Hunters Ready for Start of Six-day Firearm Deer Season in New Jersey
Garden State hunters are finalizing plans and gearing up for the December 5 start of New Jersey's Six-day Firearm Season for deer. The Six-day or traditional "buck" season runs this year through December 10, and will provide great memories and countless hours of excitement for sportsmen and sportswomen throughout New Jersey.
The most significant regulation change for this year is the addition of Deer Management Zones 28, 30, 31, 34 and 47 to the DMZs where harvest of an antlered deer is restricted to deer with at least one antler having a minimum of three antler points. The other Antler Point Restriction DMZs include Zones 3, 9, 13, 27, 29, 35, 37, 40, 63 and 67.
The season bag limit is two antlered deer, but the first buck must be brought to a check station before a second buck is taken. Hunters who do not harvest a buck or only harvest one buck during the Six-day Season have the opportunity to take one antlered deer during the Permit Shotgun Season if they purchase an antlered buck shotgun permit. However, if a hunter harvests two antlered deer, he/she forfeits the opportunity to harvest an antlered deer during the Permit Shotgun Season.
Bowhunters may also harvest a buck during the Six-day Firearm Season with a bow, as long as they have a current Archery License and a Firearm License, or an All-around License. The buck should be tagged with the transportation tag for the Six-day Firearm Season from the Firearm or All-around license.
Firearm hunters must wear a cap made of solid daylight fluorescent orange or an outer garment containing at least 200 square inches of fluorescent orange material visible from all sides at all times while engaged in hunting. A camo-orange hat alone is not adequate. Deer hunters utilizing a ground blind must also display 200 square inches of fluorescent orange material either atop the blind and visible from all sides, or within 5 feet of the blind and higher than the blind whenever a deer firearm season is open.
Baiting is allowed for deer hunting in New Jersey, and hunters may hunt for deer while in a tree, on the ground or in a structure, and from any height and any distance from the bait pile.
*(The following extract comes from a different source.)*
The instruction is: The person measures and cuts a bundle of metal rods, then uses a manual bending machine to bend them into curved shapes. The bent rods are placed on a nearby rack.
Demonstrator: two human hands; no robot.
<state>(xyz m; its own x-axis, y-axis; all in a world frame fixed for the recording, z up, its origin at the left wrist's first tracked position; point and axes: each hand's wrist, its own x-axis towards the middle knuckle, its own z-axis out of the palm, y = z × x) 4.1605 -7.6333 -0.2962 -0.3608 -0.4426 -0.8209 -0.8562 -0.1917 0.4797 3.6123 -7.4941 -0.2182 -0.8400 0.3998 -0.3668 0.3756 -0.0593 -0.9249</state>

Hunters should always check with landowners or administrative agencies before placing bait on their hunting area however, as baiting is not allowed on properties such as National Wildlife Refuges.
Checking in a deer is a mandatory requirement in New Jersey for successful hunters. Immediately upon harvesting any deer, hunters must complete in ink all information requested on the transportation tag and the tag should then be securely attached to the deer. Youth hunters and farmers creating a hand-written transportation tag (available on page 29 in the 2011-12 Hunting and Trapping Digest) must include their Conservation ID number, date, hunting season, gender of deer, number of antler points, county, township and deer management zone.
A list of deer check stations can be found on pages 58 and 59 of the 2011 NJ Hunting and Trapping Digest, and online at www.njfishandwildlife.com/dighnt11.htm. Hunters should call ahead to learn the hours of operation of the deer check station they plan to bring their deer to (see www.njfishandwildlife.com/stachngs.htm for updated station information.). Hunters should also be respectful when transporting deer to and from a check station, butcher or taxidermist by rinsing away excess blood, and turning the field-dressed side to face in toward their vehicle.
Hunters looking for a spot to find their antlered deer now have more than 750,000 acres of public land open to deer hunting. The mixture of Wildlife Management Areas, State Parks and Forests, National Wildlife Refuges and an increasing number of county and municipal properties offer a wide diversity of deer habitat and plenty of opportunities for quality deer hunting experiences. It is important though to ensure the area you want to hunt is open to hunting before you step onto the property. A listing of public land open to deer hunting can be found on page 88 of the 2011-12 NJ Hunting and Trapping Digest and online at www.njfishandwildlife.com/hunting_publicland.htm. Hunters must have permission to hunt agricultural or private land even if the land is not posted, and should obtain permission before hunting any private property.
Everything you need to know about deer hunting in New Jersey is posted on the Division of Fish and Wildlife Web site at www.njfishandwildlife.com/deer.htm. Hunters should also have a copy of the 2011-12 Hunting and Trapping Digest and be completely familiar with the rules and regulations pertaining to the area or areas they will be hunting.